The answer should consist solely of the lines from the first one below through the line containing "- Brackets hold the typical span", copied exactly.

Extracted records

━━━

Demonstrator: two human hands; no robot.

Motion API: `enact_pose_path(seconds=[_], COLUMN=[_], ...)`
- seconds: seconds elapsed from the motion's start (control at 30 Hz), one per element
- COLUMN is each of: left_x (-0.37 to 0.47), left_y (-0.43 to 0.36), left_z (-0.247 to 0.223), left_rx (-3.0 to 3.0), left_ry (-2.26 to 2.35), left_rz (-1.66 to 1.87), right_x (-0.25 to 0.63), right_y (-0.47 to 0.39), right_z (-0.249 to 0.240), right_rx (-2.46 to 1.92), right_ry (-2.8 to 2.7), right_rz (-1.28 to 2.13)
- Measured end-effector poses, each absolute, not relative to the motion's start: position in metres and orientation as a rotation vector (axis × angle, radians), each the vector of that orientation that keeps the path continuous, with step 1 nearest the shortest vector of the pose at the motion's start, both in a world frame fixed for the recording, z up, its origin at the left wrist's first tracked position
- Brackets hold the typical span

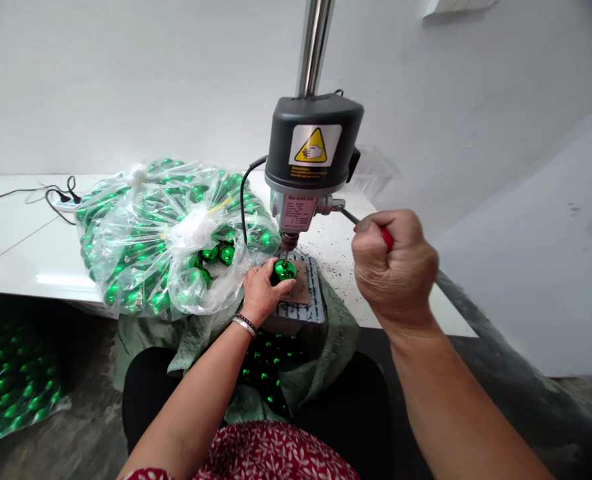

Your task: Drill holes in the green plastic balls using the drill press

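Observation:
My left hand [265,290] grips a shiny green ball ornament [285,269] on a brown board [300,285] that lies over the metal base [318,300] of a bench drill press [316,150]. Right above the ball is the drill chuck [289,241]; whether the bit touches the ball I cannot tell. With its fingers wrapped round the red knob, my right hand [399,267] holds the feed lever [349,215] at the machine's right side. Dark shavings dot the base and the white tabletop around it.
An open clear plastic bag [136,267] of green balls stands left of the drill. Below the base, a green cloth sack [333,340] holds more balls. Another bag of balls [13,380] rests on the floor at left. A power strip [66,204] with cords lies at the back left.

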State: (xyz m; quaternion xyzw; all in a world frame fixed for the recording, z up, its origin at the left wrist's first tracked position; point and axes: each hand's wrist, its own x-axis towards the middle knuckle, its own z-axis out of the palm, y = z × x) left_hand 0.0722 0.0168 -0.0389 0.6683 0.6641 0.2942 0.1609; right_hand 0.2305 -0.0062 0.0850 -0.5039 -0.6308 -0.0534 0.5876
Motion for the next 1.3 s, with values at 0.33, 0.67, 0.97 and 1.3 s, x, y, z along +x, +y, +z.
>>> enact_pose_path(seconds=[0.33, 0.67, 0.97, 1.3], left_x=[0.072, 0.068, 0.017, -0.028], left_y=[0.017, 0.010, -0.055, 0.004], left_z=[-0.042, -0.036, -0.023, 0.005], left_rx=[1.901, 1.809, 1.914, 1.683], left_ry=[1.901, 1.735, 1.428, 2.110], left_rz=[0.857, 1.041, 0.912, 1.069], right_x=[0.231, 0.231, 0.224, 0.222], right_y=[-0.006, 0.016, 0.021, 0.019], right_z=[0.055, 0.142, 0.144, 0.146], right_rx=[-1.068, -1.291, -1.257, -1.260], right_ry=[-1.515, -1.438, -1.373, -1.365], right_rz=[-0.313, 0.058, 0.041, 0.060])
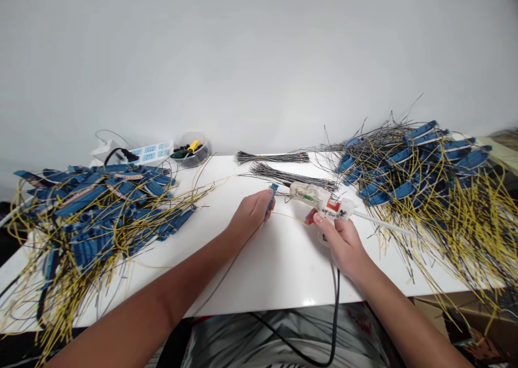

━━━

* **ANSWER FOR THIS EXERCISE**
Demonstrator: two human hands; no robot.

Motion API: `enact_pose_path(seconds=[_], COLUMN=[_], ...)`
- seconds: seconds elapsed from the motion's start (control at 30 Hz), one per element
- COLUMN is each of: left_x (-0.37 to 0.47), left_y (-0.43 to 0.36), left_z (-0.247 to 0.223), left_rx (-3.0 to 3.0), left_ry (-2.26 to 2.35), left_rz (-1.66 to 1.87), right_x (-0.25 to 0.63), right_y (-0.47 to 0.39), right_z (-0.249 to 0.240), right_rx (-2.46 to 1.92), right_ry (-2.8 to 2.7), right_rz (-1.28 to 2.13)
- Measured end-effector poses, each absolute, not relative to the motion's start: position in metres and orientation as a rotation vector (axis × angle, radians), each the vector of that orientation that keeps the path continuous, with step 1 nearest the shortest vector of the pose at the motion's start, both in a world frame fixed for the recording, z up, its origin at the left wrist's first tracked position
- Brackets hold the typical span

That concludes the answer to the exercise.